USAID by definition deals only with the less developed of developing countries, and actually there are many forms of international development assistance: People-to-people contacts, university contacts, government contacts, stimulation by the MacArthur Foundation, joint grants funded by the National Science Foundation or the National Institutes of Health, and so forth.

I think the most essential item is for Americans to spend a great deal more time thinking about four-fifths of the people in the world who live in developing countries, dealing with them, and finding creative ways to support them in their efforts to develop.


With respect to the current actions of the optimists on Capitol Hill, what do you view are the driving forces? In particular, to what extent is it special interests and to what extent misguided environmentalism?


While some people on Capitol Hill (particularly the newcomers) are motivated by ideology, others are motivated by a not-very-well-defined sense of isolationism. America First , they call it. They protest that it is not isolationism. Some of us are old enough to remember when that phrase was used by the isolationists between the wars.
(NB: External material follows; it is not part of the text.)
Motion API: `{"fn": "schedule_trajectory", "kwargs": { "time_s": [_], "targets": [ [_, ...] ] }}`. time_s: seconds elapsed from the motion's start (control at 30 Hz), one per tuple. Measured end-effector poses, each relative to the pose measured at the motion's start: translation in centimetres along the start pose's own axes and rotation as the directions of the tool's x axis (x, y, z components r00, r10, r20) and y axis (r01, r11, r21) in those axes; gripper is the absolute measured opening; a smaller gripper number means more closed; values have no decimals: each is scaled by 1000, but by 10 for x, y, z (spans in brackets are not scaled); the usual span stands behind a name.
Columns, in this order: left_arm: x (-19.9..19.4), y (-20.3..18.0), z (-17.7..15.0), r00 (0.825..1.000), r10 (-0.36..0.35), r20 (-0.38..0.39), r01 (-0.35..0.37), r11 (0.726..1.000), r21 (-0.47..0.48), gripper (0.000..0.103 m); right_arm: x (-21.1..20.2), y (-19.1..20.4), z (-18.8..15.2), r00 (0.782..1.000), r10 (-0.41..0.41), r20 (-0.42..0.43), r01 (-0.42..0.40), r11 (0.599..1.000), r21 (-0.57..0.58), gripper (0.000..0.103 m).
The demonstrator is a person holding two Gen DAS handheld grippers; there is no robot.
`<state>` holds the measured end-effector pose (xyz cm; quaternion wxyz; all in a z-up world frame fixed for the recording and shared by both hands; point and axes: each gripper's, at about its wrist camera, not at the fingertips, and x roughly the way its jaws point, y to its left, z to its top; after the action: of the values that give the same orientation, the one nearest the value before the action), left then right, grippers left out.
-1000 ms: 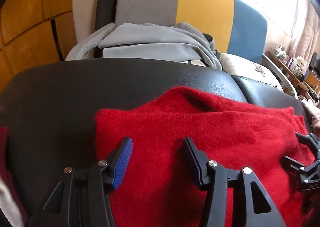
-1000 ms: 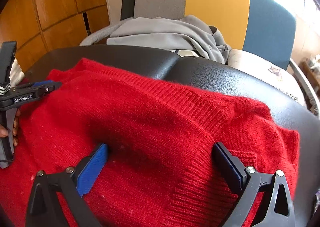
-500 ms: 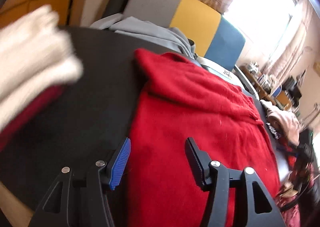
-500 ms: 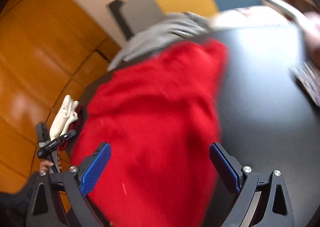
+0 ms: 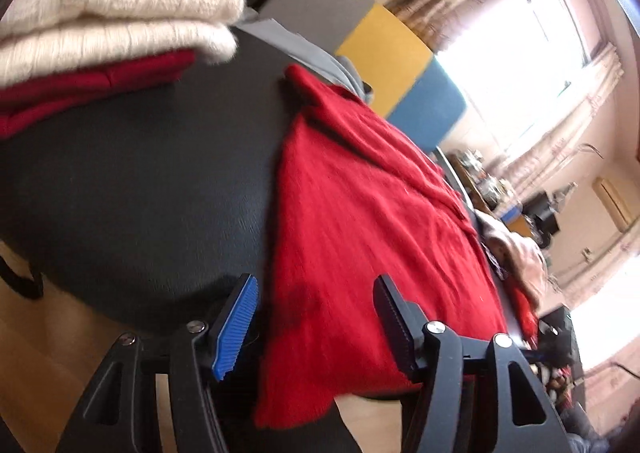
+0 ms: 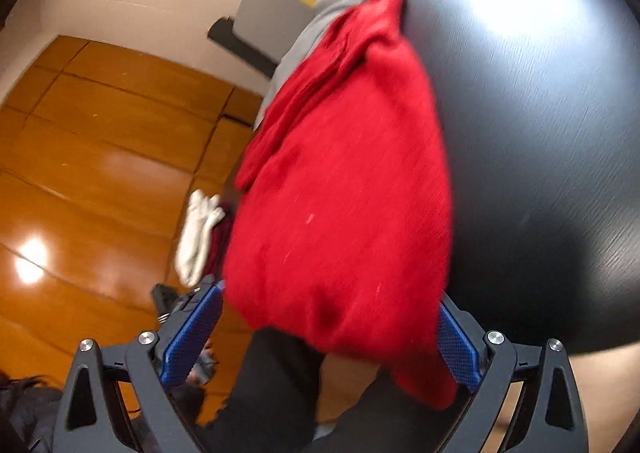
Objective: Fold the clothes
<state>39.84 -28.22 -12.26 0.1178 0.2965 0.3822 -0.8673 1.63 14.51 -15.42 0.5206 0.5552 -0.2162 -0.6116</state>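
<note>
Two folded knits [image 5: 108, 13], cream over dark red, sit stacked on the black table [image 5: 140, 181]; the red sweater [image 5: 360, 221] lies partly folded, unheld, between the opening jaws of the left gripper [image 5: 316, 317]. Right view: right gripper [image 6: 328, 337] spread wide, sweater [image 6: 344, 189] draping over the table edge, folds seemingly remaining.

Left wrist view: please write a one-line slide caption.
Opening left gripper fingers straddle the red sweater's hem on a black table beside folded knitwear.
</note>
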Motion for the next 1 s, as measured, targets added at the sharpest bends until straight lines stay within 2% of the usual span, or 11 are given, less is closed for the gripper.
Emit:
{"fn": "schedule_trajectory", "kwargs": {
  "time_s": [0.17,0.23,0.4,0.5,0.53,0.57,0.63,0.87,1.0],
  "targets": [
    [5,-2,-15,997,-13,-70,14,1000,22,62,9,-9,-16,997,80,-8,-80,997,13,100],
    [7,-4,-20,997,-10,-82,12,1000,29,62,10,-9,-20,996,88,0,-88,996,0,100],
    [10,-6,-23,997,-11,-79,14,999,38,63,14,2,-28,1000,20,8,-19,994,-106,99],
    [10,-8,-26,997,3,-79,0,999,38,63,18,11,-31,997,-75,12,76,985,-158,83],
    [10,-9,-27,997,13,-80,-10,999,41,62,16,10,-32,995,-101,17,102,983,-155,69],
    [9,-11,-29,997,26,-79,-23,999,46,61,14,7,-32,993,-120,22,122,982,-143,46],
    [10,-17,-34,995,69,-70,-64,995,74,61,9,-2,-33,991,-133,30,136,985,-107,17],
    [20,-32,-43,979,195,-62,-188,977,104,61,17,-18,-30,996,-87,7,87,993,-80,18],
    [28,-28,-49,976,192,-107,-186,981,61,54,15,-36,-25,1000,8,-20,-8,1000,10,17]
  ]
}}
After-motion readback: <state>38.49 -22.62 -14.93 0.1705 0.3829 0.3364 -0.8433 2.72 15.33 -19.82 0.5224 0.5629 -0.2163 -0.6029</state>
Nonetheless, they are also very strongly pressured by the need to show that the budget can be balanced by the year 2002. The problem is that the President proposed an international affairs budget that is receding by two percent over the next five years and a defense budget that is receding by .3 percent over the next five years. The nondiscretionary items in the budget social security, interest on the debt, etc. are dramatically growing beyond control.

So, if you think you want to increase the defense budget, and you want to give people a very large tax break, and you look at the budget as it exists, what do you do? I suppose you cut the international affairs budget even further, but you get pennies in reaction to that cut. I have tried to make the argument that there are two ways to balance the budget by the year v2002.

One way is to cut government spending, but you do not get very far that way if you are going to leave these nondiscretionary items untouched. The other way is to invest in the world economy in particular, to invest in our export sector, which is now only ten percent of our gross national product, but it has doubled in the last ten years. If you do that and you are only able to increase by only one percent in economic growth over the next five years, the Congressional Budget Office projects we have American revenues totalling $100 billion under the current tax code.

I was accused of being a supply-sider when I made that argument the other day, but I think it is still a legitimate one. We have got to invest in our future economic growth, and we cannot do that in a global economy unless we remain engaged.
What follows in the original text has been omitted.